Of the lines in the data below, write out exactly those from the one holding "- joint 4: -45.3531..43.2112" through the one holding "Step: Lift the", both included.

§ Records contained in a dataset

++++++++++++++++++++

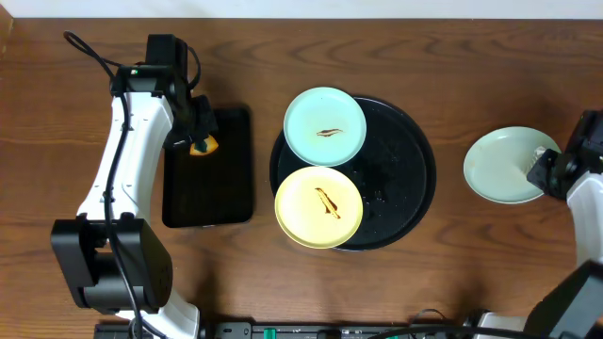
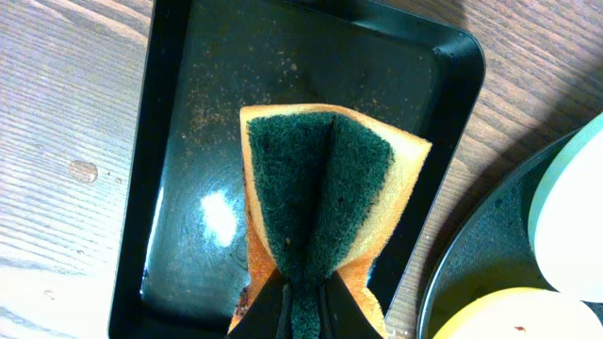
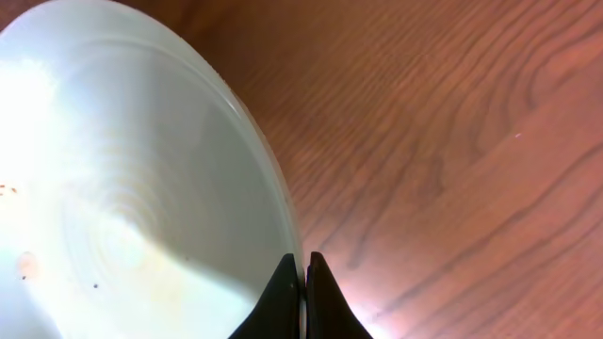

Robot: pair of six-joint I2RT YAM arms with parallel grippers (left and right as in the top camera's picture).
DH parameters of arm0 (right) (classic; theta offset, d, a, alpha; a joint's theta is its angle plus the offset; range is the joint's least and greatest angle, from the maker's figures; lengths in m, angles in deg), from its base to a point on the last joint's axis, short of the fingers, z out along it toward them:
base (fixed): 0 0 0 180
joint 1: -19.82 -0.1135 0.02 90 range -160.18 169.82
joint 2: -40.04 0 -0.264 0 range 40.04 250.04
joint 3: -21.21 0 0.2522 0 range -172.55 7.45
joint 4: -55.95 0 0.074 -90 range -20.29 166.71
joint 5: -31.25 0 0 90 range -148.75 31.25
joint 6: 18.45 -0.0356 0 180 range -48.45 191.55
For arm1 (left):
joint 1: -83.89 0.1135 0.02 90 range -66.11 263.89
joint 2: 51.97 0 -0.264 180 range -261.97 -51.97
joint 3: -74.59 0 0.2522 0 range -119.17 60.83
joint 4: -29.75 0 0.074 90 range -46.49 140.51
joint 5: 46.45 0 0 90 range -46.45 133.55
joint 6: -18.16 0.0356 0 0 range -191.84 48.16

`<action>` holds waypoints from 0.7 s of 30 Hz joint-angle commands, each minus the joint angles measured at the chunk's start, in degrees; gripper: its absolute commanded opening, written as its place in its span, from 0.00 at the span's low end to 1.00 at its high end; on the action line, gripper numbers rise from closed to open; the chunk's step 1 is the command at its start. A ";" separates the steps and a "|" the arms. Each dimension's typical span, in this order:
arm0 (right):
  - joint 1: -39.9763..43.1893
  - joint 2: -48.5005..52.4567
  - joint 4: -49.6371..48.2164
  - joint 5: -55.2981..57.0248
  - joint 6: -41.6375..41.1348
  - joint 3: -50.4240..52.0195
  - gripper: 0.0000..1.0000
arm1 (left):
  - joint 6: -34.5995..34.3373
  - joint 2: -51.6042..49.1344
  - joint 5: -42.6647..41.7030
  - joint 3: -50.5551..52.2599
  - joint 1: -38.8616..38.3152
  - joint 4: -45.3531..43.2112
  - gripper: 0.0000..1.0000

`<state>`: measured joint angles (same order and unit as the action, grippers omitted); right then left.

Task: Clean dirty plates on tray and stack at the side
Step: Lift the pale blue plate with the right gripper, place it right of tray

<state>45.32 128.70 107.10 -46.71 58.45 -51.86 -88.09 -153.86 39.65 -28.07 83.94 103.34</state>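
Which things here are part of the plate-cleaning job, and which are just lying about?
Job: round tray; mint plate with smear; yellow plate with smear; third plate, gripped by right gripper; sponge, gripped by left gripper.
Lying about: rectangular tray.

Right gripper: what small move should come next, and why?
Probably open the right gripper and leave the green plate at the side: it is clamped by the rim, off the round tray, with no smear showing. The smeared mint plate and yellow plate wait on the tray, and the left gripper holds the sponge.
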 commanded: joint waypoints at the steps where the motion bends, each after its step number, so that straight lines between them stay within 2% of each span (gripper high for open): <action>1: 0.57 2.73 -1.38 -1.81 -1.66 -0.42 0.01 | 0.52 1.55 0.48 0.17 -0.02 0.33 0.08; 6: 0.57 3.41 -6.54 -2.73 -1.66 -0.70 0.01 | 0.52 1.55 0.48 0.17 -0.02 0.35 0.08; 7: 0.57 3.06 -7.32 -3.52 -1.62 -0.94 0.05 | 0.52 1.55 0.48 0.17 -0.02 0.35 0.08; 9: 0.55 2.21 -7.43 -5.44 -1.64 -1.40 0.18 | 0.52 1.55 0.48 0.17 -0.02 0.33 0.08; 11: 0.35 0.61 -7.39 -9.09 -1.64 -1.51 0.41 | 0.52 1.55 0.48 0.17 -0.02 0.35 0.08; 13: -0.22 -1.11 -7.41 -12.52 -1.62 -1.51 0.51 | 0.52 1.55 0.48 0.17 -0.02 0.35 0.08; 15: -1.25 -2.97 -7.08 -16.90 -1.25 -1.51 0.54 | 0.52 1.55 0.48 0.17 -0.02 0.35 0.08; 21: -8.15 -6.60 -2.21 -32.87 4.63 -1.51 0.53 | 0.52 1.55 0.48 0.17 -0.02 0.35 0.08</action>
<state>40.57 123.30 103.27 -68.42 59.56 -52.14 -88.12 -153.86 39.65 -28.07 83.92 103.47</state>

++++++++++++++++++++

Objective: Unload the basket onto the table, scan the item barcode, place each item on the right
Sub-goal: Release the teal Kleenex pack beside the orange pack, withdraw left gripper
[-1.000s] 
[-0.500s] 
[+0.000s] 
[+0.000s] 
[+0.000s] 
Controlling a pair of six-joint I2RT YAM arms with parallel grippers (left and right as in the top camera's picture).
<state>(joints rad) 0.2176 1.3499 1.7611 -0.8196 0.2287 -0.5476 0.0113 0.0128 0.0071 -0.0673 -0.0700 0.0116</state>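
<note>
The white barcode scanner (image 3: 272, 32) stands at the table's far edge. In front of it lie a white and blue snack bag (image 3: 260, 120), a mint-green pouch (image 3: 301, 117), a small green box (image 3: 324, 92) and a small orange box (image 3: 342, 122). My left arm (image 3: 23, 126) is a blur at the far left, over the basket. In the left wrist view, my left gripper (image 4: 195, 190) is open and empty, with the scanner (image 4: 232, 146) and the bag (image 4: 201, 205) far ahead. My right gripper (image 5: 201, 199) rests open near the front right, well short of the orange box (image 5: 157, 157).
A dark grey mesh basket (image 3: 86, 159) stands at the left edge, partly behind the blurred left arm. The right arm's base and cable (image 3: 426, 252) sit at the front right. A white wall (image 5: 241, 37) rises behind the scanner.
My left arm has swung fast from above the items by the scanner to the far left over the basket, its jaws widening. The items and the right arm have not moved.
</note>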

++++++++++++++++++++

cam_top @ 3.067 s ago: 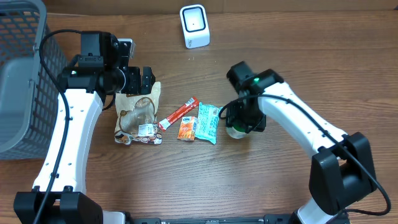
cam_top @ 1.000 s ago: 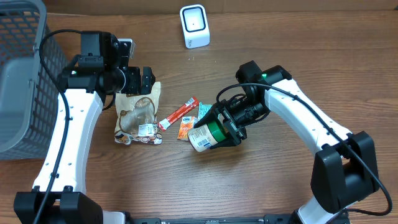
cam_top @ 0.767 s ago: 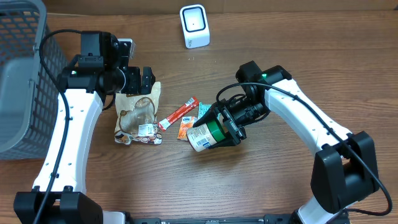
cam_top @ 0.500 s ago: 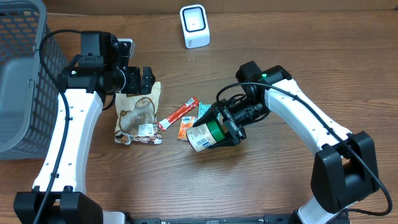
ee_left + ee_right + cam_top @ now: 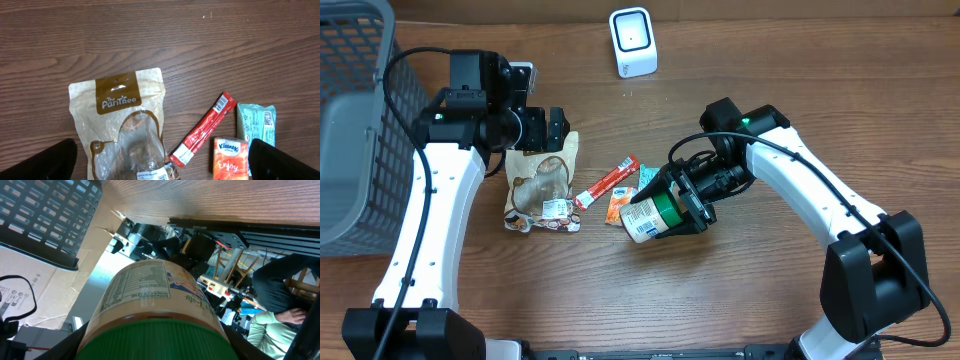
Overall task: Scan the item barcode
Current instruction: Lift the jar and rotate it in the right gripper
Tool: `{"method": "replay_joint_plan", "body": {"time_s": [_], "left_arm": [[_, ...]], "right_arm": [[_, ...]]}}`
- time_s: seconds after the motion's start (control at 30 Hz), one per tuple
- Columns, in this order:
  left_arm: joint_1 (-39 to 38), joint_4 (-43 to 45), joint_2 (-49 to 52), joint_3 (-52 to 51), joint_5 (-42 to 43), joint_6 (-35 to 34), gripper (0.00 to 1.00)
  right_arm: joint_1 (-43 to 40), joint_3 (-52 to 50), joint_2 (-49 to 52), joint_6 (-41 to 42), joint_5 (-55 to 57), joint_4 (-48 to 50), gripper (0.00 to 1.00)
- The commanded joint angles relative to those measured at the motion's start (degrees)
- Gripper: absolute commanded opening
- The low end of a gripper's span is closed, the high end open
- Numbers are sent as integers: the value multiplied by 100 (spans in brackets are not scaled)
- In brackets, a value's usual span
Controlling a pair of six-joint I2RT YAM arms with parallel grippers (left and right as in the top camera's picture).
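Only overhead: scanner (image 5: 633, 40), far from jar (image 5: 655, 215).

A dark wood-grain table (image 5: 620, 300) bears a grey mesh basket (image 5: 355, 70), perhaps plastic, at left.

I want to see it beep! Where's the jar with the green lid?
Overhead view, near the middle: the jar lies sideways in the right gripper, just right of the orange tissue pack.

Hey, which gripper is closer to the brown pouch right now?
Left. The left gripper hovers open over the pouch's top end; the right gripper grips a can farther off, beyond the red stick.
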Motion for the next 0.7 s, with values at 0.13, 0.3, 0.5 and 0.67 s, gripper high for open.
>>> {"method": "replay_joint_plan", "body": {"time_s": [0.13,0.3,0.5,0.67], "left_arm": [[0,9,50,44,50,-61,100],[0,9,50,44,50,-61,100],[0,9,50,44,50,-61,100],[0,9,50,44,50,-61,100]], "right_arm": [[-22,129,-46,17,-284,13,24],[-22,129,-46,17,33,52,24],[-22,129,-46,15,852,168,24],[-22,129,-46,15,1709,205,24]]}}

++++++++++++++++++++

§ RESPONSE AREA
  - joint 4: -45.3531..43.2112
  - gripper: 0.0000..1.0000

`<state>`: measured joint angles (same order and unit as the action, grippers omitted); right then left.

Task: Clean dirty plates on tray and stack at the side
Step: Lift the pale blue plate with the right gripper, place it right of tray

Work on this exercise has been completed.